Nurse Practitioner and Researcher Cleveland Clinic Taussig Cancer Institute, Department of Hematology and Medical Oncology Cleveland, Ohio, United States
Introduction: Research into the prevention and treatment of peripheral neuropathy (PN) is evident in other cancers and disease states but strategies are conspicuously absent in patients with plasma cell disorders (PCDs), such as multiple myeloma, and amyloidosis. Peripheral neuropathy occurs in PCD patients with prolonged exposure to neurotoxic therapies, such as bortezomib, and/or because of disease progression. This condition is often managed with medications (such as gabapentinoids and antidepressants) and non-pharmacologic treatments (such as transcutaneous electrical nerve stimulation and spinal cord stimulation) with varying degrees of efficacy. High-quality studies into PN treatments are desperately needed due to the major adverse impact these poorly understood complications have on the quality of life (QOL) and control of the disease. In recent years, Scrambler Therapy (ST) has emerged as an alternative non-pharmacologic intervention for treatment of neuropathic pain but emerging evidence supports its use in pain from other sources. ST is approved by the FDA as a non-invasive electro-analgesia device that aims to transform the information of pain into non-pain signals using the same pathways, ultimately resulting in remodulation of the pain system and retraining of the brain. The newest version is ST-5A with 5 channels that deliver low-intensity stimuli (max. 5 mA) generated by a completely automated treatment program. Previous studies have demonstrated ST efficacy, including in the treatment of chronic, opioid-resistant cases and chemotherapy-induced peripheral neuropathy (CIPN). Recently, our Department of Palliative and Supportive Care acquired an ST unit and began treating patients in January 2023. Thus, the aim of this systematic review was to detect gaps in the literature regarding the efficacy of ST for PCD pain and formulate recommendations for research.

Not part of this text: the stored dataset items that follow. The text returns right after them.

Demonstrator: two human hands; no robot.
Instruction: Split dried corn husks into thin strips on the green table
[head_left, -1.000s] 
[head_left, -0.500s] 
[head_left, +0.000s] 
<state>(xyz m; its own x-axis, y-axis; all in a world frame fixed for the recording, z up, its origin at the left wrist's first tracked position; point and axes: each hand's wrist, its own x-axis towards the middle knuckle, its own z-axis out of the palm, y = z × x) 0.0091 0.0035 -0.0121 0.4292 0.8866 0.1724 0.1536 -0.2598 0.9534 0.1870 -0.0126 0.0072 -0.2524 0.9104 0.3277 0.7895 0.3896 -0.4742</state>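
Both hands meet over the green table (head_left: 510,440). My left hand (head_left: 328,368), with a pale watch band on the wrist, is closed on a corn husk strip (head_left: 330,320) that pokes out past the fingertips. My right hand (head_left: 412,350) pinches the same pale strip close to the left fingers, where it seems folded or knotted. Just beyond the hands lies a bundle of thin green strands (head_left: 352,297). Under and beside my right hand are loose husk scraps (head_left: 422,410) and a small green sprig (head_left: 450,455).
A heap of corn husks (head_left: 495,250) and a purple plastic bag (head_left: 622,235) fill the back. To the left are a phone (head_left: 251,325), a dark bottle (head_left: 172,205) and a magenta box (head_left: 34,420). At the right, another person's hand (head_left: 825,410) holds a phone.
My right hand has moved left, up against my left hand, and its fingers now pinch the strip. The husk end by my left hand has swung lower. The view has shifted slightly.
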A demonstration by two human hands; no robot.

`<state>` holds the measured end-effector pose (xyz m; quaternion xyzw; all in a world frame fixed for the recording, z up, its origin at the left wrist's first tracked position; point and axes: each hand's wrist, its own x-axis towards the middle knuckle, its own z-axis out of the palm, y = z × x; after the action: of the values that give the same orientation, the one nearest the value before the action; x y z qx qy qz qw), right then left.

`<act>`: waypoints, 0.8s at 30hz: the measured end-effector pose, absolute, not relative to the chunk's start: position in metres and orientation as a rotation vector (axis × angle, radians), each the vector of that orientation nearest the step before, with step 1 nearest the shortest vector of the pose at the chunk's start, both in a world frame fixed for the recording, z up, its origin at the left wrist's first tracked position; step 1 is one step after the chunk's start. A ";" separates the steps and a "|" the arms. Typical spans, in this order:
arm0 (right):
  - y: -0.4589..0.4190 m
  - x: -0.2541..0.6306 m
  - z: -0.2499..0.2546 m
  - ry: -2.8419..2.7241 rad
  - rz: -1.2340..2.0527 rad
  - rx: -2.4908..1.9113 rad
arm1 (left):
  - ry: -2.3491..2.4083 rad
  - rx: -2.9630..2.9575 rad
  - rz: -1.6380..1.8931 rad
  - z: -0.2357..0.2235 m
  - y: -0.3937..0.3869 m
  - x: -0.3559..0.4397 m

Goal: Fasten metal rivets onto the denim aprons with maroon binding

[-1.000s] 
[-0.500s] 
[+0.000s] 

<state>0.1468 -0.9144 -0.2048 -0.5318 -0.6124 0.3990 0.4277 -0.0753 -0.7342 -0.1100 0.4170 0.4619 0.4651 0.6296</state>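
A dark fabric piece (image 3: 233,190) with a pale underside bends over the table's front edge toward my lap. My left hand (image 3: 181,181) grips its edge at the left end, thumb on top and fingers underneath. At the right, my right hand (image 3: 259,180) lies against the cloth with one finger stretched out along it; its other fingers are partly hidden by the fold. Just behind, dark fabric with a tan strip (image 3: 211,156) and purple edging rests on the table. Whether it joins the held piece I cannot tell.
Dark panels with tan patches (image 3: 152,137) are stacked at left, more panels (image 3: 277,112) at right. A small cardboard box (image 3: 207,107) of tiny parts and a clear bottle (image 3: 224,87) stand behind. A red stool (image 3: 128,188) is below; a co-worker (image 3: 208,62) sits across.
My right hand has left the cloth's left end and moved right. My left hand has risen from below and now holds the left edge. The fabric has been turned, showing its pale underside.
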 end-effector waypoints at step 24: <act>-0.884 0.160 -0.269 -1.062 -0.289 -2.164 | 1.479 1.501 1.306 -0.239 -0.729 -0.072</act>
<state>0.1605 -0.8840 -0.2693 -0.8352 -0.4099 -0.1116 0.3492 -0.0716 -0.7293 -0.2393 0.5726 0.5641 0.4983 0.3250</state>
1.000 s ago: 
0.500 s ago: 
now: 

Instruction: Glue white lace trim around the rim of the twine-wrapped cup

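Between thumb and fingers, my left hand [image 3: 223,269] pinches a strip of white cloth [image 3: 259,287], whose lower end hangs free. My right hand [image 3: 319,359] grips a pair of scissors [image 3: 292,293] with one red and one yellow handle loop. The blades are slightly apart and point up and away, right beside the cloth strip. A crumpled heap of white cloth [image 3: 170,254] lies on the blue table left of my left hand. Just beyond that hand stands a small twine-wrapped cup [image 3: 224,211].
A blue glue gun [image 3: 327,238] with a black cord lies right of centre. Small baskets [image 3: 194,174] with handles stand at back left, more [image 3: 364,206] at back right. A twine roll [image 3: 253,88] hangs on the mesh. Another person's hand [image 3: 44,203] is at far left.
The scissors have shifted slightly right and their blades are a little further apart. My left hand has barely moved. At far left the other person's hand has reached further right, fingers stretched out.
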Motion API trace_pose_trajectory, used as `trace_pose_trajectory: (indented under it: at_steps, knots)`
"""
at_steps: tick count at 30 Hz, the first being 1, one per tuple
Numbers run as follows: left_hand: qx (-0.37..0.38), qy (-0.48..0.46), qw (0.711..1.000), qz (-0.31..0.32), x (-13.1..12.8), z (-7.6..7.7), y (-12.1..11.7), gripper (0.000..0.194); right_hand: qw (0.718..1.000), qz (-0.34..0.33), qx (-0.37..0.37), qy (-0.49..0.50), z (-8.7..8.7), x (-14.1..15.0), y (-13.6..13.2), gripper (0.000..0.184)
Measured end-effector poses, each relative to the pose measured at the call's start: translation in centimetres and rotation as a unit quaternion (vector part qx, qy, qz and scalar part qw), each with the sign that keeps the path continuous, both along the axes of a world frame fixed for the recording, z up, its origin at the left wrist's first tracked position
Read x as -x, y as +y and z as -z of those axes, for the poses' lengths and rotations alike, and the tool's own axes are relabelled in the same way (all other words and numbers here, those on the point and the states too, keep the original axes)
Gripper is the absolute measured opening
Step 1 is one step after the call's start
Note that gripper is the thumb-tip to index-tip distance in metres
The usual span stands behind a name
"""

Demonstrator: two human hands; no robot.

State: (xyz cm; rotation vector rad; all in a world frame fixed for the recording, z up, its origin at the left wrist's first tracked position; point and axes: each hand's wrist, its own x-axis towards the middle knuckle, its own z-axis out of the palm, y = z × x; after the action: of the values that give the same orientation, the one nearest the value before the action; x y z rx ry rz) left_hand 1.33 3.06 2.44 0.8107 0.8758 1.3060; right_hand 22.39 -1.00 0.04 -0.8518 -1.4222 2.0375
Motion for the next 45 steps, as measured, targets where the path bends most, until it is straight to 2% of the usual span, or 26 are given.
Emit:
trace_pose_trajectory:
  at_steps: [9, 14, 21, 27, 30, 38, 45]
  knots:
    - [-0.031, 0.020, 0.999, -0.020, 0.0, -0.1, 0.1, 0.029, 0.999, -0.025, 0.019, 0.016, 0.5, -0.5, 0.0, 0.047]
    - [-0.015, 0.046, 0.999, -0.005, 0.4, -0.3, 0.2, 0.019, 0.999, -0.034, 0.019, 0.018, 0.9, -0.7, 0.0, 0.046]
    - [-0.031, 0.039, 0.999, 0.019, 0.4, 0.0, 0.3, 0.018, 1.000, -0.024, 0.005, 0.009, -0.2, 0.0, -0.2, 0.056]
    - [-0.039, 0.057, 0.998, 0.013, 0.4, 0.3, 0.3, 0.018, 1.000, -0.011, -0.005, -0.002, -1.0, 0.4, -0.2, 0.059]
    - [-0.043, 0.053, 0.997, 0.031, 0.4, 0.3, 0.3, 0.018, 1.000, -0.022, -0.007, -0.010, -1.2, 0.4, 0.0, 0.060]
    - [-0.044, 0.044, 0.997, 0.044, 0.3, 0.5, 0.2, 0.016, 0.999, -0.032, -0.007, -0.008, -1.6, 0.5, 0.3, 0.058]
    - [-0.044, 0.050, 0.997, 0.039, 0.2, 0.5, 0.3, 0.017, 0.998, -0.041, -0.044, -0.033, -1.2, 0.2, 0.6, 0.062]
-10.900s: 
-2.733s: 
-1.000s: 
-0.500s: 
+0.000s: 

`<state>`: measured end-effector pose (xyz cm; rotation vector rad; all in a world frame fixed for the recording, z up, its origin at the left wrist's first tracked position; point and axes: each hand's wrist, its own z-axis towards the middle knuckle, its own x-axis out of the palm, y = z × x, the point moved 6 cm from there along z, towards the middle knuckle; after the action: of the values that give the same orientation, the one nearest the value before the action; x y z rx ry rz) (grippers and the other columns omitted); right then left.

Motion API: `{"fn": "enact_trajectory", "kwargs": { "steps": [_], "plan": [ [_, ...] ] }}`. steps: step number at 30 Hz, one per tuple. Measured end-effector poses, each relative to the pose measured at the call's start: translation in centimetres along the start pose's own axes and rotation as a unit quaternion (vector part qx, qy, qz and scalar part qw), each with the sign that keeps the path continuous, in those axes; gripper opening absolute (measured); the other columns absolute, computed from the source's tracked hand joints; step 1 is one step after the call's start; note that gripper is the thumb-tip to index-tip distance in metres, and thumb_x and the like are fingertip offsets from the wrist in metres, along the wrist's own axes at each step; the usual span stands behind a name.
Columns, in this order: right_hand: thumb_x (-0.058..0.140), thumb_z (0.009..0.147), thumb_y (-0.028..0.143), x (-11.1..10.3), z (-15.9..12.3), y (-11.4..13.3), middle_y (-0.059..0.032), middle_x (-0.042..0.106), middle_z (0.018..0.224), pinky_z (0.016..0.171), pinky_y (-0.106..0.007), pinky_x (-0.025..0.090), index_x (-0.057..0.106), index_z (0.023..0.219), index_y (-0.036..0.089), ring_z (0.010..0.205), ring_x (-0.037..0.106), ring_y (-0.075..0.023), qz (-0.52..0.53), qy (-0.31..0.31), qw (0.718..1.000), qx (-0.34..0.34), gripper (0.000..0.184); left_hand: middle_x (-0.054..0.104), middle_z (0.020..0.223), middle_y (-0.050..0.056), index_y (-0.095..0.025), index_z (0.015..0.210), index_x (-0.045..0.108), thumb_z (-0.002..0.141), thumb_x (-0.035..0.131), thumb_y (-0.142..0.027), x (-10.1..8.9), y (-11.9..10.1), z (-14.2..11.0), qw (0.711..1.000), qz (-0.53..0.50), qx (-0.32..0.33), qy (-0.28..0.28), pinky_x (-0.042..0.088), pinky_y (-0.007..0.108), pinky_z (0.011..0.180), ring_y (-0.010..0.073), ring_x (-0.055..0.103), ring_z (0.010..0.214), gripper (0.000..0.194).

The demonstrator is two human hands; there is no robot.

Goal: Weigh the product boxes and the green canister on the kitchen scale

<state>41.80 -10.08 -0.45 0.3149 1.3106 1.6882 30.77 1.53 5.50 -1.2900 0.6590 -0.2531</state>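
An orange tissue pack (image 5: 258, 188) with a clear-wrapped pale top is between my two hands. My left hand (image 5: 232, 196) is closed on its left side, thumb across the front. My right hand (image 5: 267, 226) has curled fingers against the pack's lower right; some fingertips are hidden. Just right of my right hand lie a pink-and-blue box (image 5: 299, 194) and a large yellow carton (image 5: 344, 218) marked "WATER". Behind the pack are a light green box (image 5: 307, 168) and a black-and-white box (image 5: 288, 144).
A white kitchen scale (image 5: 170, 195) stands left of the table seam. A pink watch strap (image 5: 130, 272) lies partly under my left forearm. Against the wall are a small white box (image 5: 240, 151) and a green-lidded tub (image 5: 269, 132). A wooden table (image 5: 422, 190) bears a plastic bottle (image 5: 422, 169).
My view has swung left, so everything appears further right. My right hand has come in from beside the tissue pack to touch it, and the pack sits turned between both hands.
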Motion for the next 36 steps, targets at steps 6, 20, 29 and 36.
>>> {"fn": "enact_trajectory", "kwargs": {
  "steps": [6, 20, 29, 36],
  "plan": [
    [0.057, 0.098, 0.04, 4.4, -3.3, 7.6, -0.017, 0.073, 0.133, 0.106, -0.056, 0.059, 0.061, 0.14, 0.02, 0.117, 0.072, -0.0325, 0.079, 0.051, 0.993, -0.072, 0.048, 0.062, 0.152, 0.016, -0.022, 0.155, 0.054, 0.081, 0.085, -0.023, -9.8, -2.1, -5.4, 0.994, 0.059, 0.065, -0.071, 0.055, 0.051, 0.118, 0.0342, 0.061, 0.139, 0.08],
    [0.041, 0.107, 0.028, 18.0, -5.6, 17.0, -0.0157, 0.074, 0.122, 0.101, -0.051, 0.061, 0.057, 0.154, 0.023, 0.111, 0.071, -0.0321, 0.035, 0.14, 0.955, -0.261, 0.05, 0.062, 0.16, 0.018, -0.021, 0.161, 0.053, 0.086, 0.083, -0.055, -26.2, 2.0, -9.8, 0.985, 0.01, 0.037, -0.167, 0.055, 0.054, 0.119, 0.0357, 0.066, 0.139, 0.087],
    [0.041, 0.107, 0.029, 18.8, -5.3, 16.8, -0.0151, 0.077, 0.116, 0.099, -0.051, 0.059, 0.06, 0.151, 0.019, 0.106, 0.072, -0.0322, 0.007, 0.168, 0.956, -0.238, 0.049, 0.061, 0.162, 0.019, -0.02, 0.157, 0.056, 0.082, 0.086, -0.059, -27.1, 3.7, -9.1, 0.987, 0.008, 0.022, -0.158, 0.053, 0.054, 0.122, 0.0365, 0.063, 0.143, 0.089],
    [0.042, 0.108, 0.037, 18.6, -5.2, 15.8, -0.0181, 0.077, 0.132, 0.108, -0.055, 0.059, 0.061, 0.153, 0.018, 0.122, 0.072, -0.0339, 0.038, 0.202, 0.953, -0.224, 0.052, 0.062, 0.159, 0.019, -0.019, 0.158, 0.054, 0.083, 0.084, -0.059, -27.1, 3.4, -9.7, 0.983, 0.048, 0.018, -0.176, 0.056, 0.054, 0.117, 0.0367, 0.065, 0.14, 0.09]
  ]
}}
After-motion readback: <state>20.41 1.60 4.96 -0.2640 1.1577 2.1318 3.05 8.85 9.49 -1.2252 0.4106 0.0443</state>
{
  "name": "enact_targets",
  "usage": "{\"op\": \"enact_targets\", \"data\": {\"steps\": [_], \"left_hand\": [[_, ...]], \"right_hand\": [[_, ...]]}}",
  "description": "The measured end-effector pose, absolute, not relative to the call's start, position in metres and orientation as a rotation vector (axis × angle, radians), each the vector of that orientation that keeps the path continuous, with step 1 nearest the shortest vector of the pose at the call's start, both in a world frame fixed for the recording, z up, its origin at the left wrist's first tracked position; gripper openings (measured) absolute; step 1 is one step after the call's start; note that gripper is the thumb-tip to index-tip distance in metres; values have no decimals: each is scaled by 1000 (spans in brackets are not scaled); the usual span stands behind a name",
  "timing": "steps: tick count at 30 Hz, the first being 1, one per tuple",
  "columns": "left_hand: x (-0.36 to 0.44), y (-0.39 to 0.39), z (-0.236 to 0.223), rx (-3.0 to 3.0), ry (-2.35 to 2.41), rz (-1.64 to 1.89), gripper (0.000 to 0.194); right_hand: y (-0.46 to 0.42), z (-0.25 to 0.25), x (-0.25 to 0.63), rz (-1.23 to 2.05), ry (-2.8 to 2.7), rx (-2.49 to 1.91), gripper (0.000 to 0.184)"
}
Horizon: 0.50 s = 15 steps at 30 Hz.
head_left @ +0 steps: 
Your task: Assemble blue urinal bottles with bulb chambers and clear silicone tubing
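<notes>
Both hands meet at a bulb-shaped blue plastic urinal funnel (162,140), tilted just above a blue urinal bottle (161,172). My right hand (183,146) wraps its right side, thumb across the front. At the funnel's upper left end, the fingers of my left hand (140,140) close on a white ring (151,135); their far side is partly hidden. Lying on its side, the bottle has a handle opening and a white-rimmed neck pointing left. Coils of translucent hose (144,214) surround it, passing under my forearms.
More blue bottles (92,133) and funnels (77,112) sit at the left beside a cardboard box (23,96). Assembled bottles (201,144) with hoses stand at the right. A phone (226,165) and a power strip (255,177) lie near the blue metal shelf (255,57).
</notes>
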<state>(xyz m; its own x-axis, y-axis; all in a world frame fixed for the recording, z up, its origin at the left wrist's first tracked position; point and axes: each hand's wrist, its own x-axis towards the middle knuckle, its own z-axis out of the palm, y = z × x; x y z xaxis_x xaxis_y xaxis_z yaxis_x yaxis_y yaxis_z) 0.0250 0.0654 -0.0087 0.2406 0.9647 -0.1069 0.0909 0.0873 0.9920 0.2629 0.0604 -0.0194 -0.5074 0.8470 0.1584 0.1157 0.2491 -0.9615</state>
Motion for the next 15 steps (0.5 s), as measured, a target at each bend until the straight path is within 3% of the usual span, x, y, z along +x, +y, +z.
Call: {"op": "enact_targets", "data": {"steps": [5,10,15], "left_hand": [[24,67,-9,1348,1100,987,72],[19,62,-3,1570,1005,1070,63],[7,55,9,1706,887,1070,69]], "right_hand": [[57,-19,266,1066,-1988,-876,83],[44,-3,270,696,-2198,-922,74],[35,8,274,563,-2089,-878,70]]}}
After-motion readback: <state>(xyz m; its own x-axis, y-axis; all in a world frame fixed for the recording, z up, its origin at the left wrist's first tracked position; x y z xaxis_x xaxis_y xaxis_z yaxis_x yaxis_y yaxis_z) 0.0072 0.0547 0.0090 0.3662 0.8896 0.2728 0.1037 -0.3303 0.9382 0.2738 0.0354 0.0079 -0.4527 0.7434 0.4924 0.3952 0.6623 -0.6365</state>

Methods: PubMed with MeSH was used to identify studies that met inclusion criteria using a pre-determined search strategy. A reference list of retrieved studies, Google Scholar, and clinicaltrials.gov database were used to verify that no relevant studies had been omitted. Data were extracted from the studies with a data extraction sheet. Qualitative analyses of the extracted data were undertaken.
Results: Eighty-two references to ST were identified. Of these, 13 full-text papers including clinical trials were reviewed. Only one study reported findings in patients with amyloidosis, using the older MCA-5 device model, but no studies were conducted specifically in PCD using the newer ST-5A scrambler model.
Conclusions: Peripheral neuropathy symptoms plague patients with chronic, but incurable conditions, such as PCD. This review sheds initial light on the need for further research of ST in PCD and specifically using the newest technology. Caution is needed in that due to the small sample sizes of the studies included, these findings cannot be generalized, yet provide direction for future symptom science studies.